Extract, from the records beneath this instruction, each line that contains the word "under".

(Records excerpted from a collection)
*** Begin section ***

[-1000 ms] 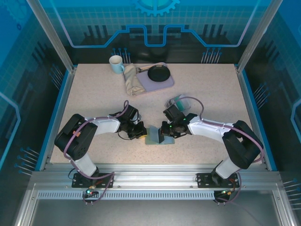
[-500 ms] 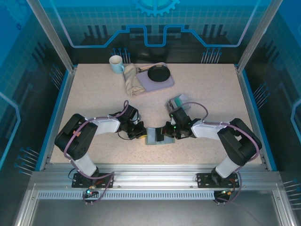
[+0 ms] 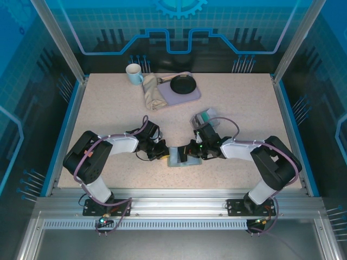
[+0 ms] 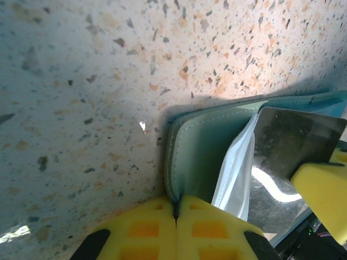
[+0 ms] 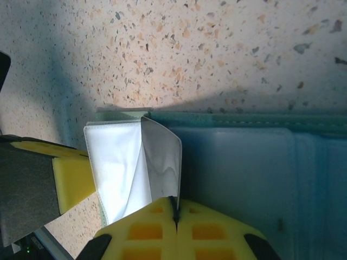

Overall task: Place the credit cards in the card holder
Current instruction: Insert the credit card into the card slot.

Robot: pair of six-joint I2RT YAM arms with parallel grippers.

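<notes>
The card holder (image 3: 178, 158) lies open on the table between both grippers, its inside pale teal-grey (image 5: 244, 173). My left gripper (image 4: 176, 208) is shut on the edge of its green cover (image 4: 200, 146), holding that side up. My right gripper (image 5: 174, 214) is shut on a grey shiny credit card (image 5: 162, 157), which stands on edge against the holder's white inner flap (image 5: 116, 162). The same card (image 4: 287, 141) shows in the left wrist view beside the white flap (image 4: 236, 162). From above, the left gripper (image 3: 161, 152) and right gripper (image 3: 187, 155) meet over the holder.
A small grey open-topped box (image 3: 204, 117) with more cards sits just behind the right wrist. At the back stand a white mug (image 3: 133, 73), a beige cloth (image 3: 153, 93) and a purple tray (image 3: 194, 93) with a black dish (image 3: 182, 84).
The right arm has dropped lower and brought the grey card down onto the open holder. The left gripper has kept its hold and has not moved.
</notes>
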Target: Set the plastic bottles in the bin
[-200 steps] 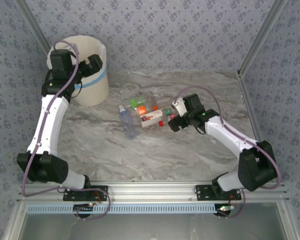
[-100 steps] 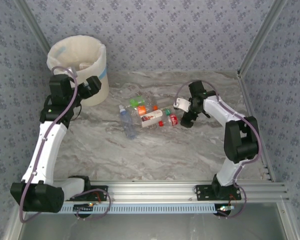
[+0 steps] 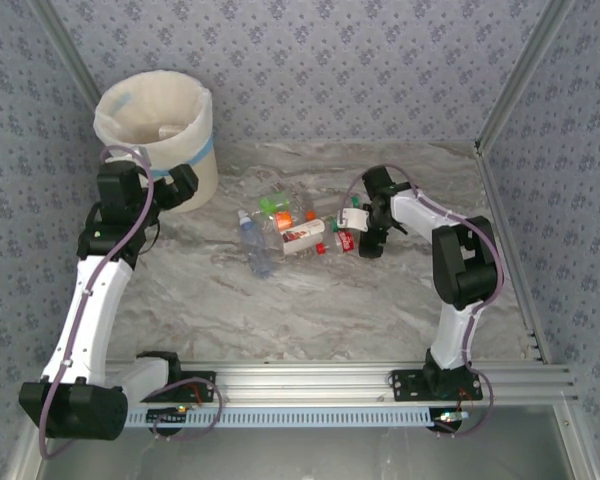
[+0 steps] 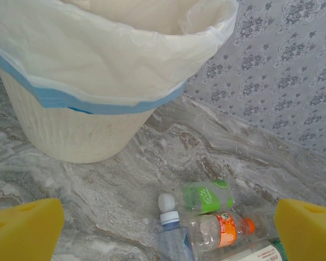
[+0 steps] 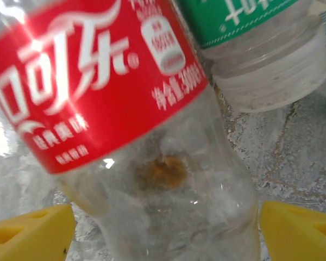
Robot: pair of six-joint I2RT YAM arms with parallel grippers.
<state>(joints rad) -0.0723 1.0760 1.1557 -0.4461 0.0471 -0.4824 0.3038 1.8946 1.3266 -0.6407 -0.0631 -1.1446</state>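
1. Right jaws (image 5: 165,231): spread astride the clear plastic bottle with a red label (image 5: 111,92). The yellow pads (image 5: 27,234) sit just beside its walls, with no squeeze visible.
2. Bottle axis: runs away from the wrist, crosswise to the closing line. The right arm is nearer.
3. Left jaws (image 4: 168,228): released and empty, near the round cream bin with a blue band (image 4: 70,136).
4. Other clear plastic bottles (image 3: 280,225): clustered mid-tabletop (image 3: 310,300).
5. Views: the right wrist view shows the pad clearance; the top view shows the bin well apart, leftward.

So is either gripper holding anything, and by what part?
Nothing yet. The right gripper straddles the red-label bottle at its clear body, unclamped; the left gripper is open, empty.
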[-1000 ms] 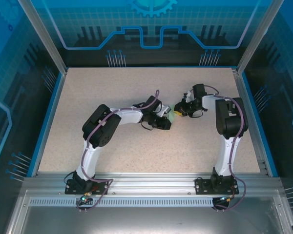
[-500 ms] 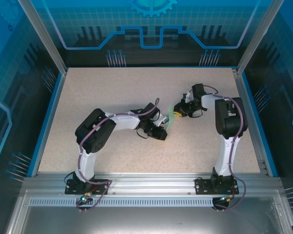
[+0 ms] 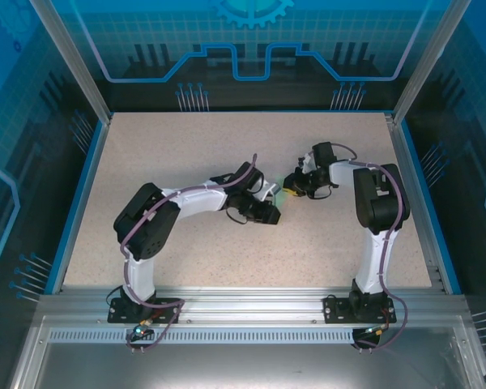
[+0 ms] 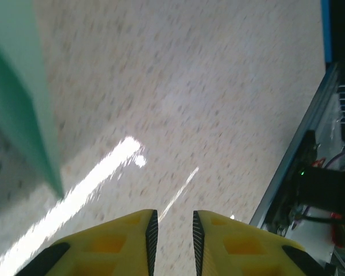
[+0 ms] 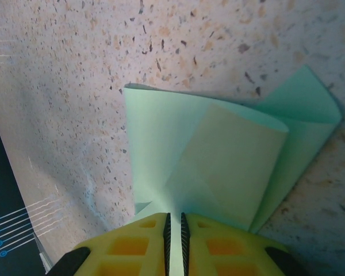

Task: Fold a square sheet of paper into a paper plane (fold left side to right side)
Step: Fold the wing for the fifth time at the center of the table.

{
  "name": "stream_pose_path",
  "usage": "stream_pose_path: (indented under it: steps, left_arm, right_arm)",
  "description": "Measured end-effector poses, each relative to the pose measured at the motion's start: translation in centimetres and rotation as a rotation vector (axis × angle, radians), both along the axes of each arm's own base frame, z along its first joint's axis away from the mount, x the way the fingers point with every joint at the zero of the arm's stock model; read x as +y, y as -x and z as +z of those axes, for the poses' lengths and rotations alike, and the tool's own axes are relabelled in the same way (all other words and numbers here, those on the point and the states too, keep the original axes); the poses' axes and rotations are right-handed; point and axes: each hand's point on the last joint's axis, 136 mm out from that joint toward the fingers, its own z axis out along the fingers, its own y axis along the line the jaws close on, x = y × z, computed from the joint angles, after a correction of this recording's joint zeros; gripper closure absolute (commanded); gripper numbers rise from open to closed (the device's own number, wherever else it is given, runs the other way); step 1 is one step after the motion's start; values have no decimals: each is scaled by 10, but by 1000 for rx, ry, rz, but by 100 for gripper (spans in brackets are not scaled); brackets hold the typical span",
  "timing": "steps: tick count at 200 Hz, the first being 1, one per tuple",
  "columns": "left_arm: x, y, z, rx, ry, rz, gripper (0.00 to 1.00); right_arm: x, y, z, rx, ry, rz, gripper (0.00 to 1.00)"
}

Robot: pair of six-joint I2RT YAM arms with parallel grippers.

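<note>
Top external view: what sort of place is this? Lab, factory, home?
Most likely a purpose-built robot cell in a lab or demo space: a speckled table edged by an aluminium rail, blue circuit-print panels around it, and a left arm and a right arm bolted at its near edge.

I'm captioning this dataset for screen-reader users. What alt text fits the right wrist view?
The right gripper, yellow-fingered, pinches the near edge of a partly folded, pale mint-green sheet of paper. The paper's flaps overlap and spread away from the camera over a speckled beige table.
</note>
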Motion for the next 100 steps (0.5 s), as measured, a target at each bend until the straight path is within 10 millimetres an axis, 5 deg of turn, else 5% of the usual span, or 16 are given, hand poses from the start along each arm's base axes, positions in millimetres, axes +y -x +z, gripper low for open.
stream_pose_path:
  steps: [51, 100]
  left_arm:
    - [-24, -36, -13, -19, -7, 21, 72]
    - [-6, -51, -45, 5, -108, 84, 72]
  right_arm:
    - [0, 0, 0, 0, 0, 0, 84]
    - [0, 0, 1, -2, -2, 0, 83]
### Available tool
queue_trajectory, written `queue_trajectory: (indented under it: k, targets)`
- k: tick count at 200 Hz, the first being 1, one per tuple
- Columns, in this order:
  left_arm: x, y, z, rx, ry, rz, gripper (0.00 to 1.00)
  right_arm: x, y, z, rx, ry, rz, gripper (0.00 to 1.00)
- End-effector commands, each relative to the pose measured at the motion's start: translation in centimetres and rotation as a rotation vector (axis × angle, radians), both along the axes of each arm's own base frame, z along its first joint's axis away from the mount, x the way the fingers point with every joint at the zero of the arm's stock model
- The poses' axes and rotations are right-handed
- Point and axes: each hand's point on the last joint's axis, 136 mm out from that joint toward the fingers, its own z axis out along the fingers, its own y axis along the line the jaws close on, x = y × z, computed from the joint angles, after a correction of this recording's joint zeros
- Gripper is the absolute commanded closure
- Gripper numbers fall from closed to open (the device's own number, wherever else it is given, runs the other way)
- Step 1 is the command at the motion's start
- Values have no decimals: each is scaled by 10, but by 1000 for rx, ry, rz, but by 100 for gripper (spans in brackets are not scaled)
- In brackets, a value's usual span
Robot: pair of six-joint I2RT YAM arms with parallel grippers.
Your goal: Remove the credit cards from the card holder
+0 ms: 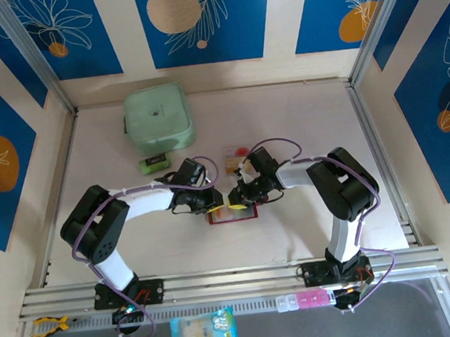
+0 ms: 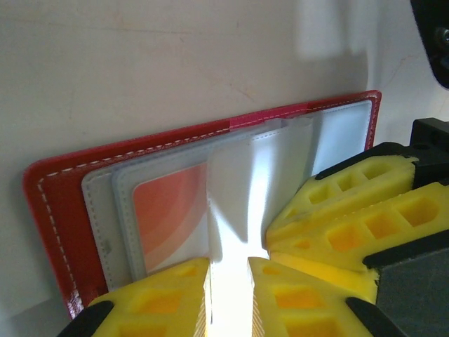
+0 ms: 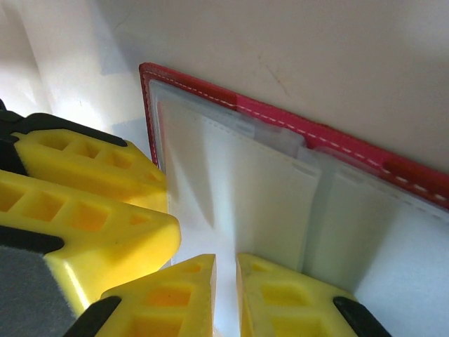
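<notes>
Pinching one pale sleeve [image 2: 235, 189] is what the left tool [image 2: 229, 277] appears to be doing. Its jaws stand narrow, with that leaf rising from the card holder [image 2: 52, 210] and passing between them. The holder lies open on the desk [image 1: 300, 122] at the centre of the overhead frame, both tools meeting over it. The right tool [image 3: 226, 272] is narrow too, low over the sleeves at the bottom of its own view; whether it grips anything I cannot tell. The two tools sit just beside each other, so room is tight.

An orange card [image 2: 172, 214] sits inside a sleeve at the lower left of the left wrist view. A whitish card [image 1: 236, 154] with a red mark lies on the desk just above the tools in the overhead frame, apart from the holder.

To do this step well, I judge that one tool should pin the red cover flat while the other takes the card's own edge — not the plastic around it — and draws it straight along the sleeve toward its open side. Pulling up on plastic alone would likely lift the whole holder.
</notes>
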Motion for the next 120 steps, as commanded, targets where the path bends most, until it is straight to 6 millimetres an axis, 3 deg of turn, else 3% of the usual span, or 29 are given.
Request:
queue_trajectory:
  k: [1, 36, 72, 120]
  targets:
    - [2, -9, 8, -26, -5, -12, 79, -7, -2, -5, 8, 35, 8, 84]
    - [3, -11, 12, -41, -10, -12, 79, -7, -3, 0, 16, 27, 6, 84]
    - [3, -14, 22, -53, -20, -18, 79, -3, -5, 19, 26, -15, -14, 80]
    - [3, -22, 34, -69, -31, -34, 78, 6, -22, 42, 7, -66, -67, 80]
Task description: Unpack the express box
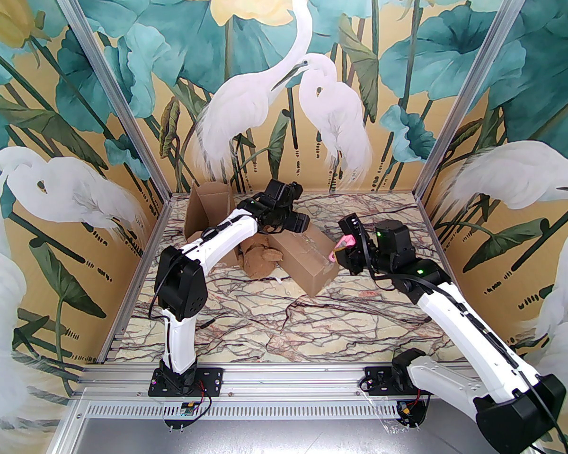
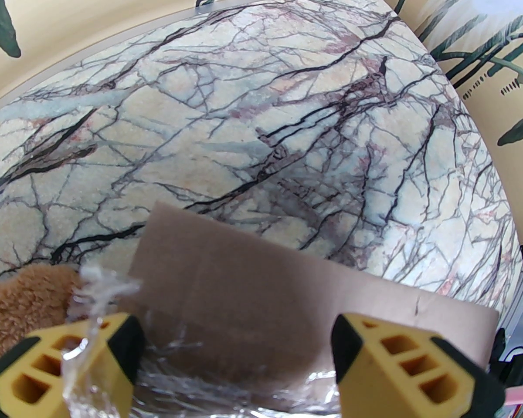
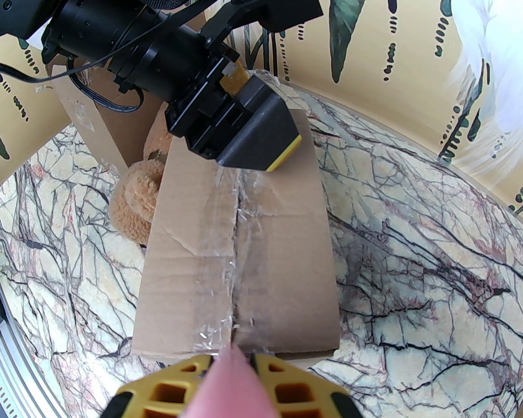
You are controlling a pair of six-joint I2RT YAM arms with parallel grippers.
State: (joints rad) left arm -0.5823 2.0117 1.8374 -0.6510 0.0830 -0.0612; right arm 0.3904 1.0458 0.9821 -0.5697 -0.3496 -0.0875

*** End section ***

__YOUR RESPONSE__.
  "usage": "stream_pose_path: (indented under it: steps, left_arm, right_arm)",
queue_trajectory, written `queue_trajectory: (indented under it: k, targets)`

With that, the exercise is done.